FIG. 2 is an enlarged view of an essential portion of the hermetic compressor according to the first exemplary embodiment of the present invention;

FIG. 3 is a perspective view of a thrust-ball bearing according to the first exemplary embodiment of the present invention;

FIG. 4 is a vertical cross-sectional view of a hermetic compressor according to a second exemplary embodiment of the present invention;

FIG. 5 is an enlarged view of an essential portion of the hermetic compressor according to the second exemplary embodiment of the present invention;

FIG. 6 is a perspective view of a thrust-ball bearing according to the second exemplary embodiment of the present invention;

FIG. 7 is a vertical cross-sectional view of a conventional hermetic compressor;

FIG. 8 is an enlarged view of an essential portion of the conventional hermetic compressor; and

FIG. 9 is a perspective view of a thrust-ball bearing of the conventional hermetic compressor.

DETAILED DESCRIPTION OF PREFERRED EMBODIMENTS

Description will be provided hereinafter of an exemplary embodiment of the present invention by referring to the drawings. In the accompanying drawings, individual components are shown with their dimensions enlarged in order to make them intelligible. In addition, details of some components are omitted in certain cases when like reference marks are used because of their analogousness. The preferred embodiments described herein are illustrative and they are therefore considered as not restrictive.

First Exemplary Embodiment

FIG. 1 is a vertical cross-sectional view of a hermetic compressor according to the first exemplary embodiment of the present invention, FIG. 2 is an enlarged view of an essential portion of the hermetic compressor of FIG. 1, and FIG. 3 is a perspective view of a thrust-ball bearing of this exemplary embodiment.

In FIG. 1 to FIG. 3, hermetically sealed container 102 houses motor element 108 formed of stator 104 and rotor 106 driven by an inverter power supply unit (not shown), compressor element 110 driven in a rotary motion by motor element 108, and lubricating oil 112 of low viscosity having a viscosity grade of VG5 stored in a bottom part thereof.

Motor element 108 and compressor element 110 are assembled into one unit to compose compressor mechanism 114. This compressor mechanism 114 is resiliently supported by a plurality of coil springs 116 within hermetically sealed container 102.

Description of the main structure of compressor element 110 is provided next.

Cylinder block 120, which composes compressor element 110, has cylindrical compression chamber 122 formed therein, and piston 124 is movably inserted in a manner to make reciprocating motion inside compression chamber 122. Cylinder block 120 is provided with main shaft bearing 126 formed on the lower portion of it, and thrust sliding surface 130 is formed on the upper portion of main shaft bearing 126 at generally perpendicular to axis 128a of main shaft bearing 126.

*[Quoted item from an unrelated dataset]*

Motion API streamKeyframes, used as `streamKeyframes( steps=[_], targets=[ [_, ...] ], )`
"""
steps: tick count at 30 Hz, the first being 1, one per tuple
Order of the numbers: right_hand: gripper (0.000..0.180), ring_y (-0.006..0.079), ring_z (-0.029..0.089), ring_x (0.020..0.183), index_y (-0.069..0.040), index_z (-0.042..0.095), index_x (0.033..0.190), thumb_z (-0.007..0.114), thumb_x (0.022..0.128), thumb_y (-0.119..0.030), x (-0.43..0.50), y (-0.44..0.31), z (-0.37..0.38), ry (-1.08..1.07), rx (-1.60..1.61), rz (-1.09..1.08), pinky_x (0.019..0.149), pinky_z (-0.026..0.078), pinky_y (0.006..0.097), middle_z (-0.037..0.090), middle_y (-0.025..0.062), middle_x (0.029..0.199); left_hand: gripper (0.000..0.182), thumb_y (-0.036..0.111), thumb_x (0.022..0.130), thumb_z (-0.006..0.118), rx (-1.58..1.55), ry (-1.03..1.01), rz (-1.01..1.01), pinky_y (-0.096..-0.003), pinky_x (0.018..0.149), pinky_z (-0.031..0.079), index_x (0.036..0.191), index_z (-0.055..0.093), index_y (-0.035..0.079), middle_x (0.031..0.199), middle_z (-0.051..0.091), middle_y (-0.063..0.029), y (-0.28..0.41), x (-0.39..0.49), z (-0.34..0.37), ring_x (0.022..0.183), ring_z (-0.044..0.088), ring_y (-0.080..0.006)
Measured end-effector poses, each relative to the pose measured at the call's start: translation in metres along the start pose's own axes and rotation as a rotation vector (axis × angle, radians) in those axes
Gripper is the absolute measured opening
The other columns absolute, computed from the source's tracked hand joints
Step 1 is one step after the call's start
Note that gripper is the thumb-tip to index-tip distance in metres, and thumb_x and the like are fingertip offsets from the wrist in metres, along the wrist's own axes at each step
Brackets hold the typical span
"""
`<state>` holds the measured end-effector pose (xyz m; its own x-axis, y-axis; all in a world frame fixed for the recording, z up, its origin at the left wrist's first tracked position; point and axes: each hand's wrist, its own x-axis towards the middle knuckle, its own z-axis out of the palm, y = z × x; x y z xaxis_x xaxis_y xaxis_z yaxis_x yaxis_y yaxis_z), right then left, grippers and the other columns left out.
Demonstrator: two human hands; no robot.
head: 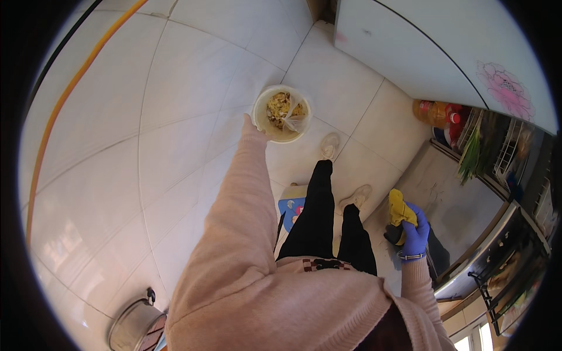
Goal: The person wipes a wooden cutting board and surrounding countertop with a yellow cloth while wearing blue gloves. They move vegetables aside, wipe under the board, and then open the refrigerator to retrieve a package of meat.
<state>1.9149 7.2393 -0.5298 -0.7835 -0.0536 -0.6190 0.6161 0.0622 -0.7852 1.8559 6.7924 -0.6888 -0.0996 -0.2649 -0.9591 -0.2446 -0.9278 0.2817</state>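
Note:
My bare left hand grips the near left side of a round white plastic bucket; most of its fingers are hidden. Inside the bucket lie yellowish food scraps and a crumpled clear plastic bag. On the right, my right hand wears a blue-purple glove and a bracelet at the wrist. It pinches a bunched yellow cloth, which sticks up past the fingers. Just behind that hand is a dark object with a yellow patch, too covered to name.
A pale cabinet door with a pink flower stands upper right. Below it are an oil bottle, leafy green stalks and wire racks. A blue-printed stool stands beside my legs. A metal pot is lower left; an orange hose runs along the left.

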Motion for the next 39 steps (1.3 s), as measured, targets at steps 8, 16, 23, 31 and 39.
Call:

Shaft 140 has main shaft portion 142 and eccentric shaft portion 146 across flange portion 144. Main shaft portion 142 is axially supported by main shaft bearing 126 in a vertical direction. Shaft 140 has oil feeding mechanism 150, whose one end is in communication with lubricating oil 112 stored in hermetically sealed container 102, and oil feeding groove 152 in main shaft portion 142 for feeding a part of lubricating oil 112 drawn up by oil feeding mechanism 150 to thrust sliding surface 130. Eccentric shaft portion 146 and piston 124 are connected with connecting mechanism 154.

Motor element 108 is fixed to a lower part of cylinder block 120 with a bolt (not shown), and that it includes stator 104 provided with coil winding 156, and rotor 106 fixed to main shaft portion 142 of shaft 140 by thermal insertion method or the like.

Rotor 106 includes permanent magnet 160 made of a ferrite or a rare earth material assembled inside rotor core 158.

Shaft 140 has upper race receiving surface 164 provided on lower part 162 of flange portion 144 at generally perpendicular to axis 128b of main shaft portion 142. Thrust-ball bearing 166 is disposed between upper race receiving surface 164 and thrust sliding surface 130 for supporting weights of shaft 140 and rotor 106 in the direction of gravity.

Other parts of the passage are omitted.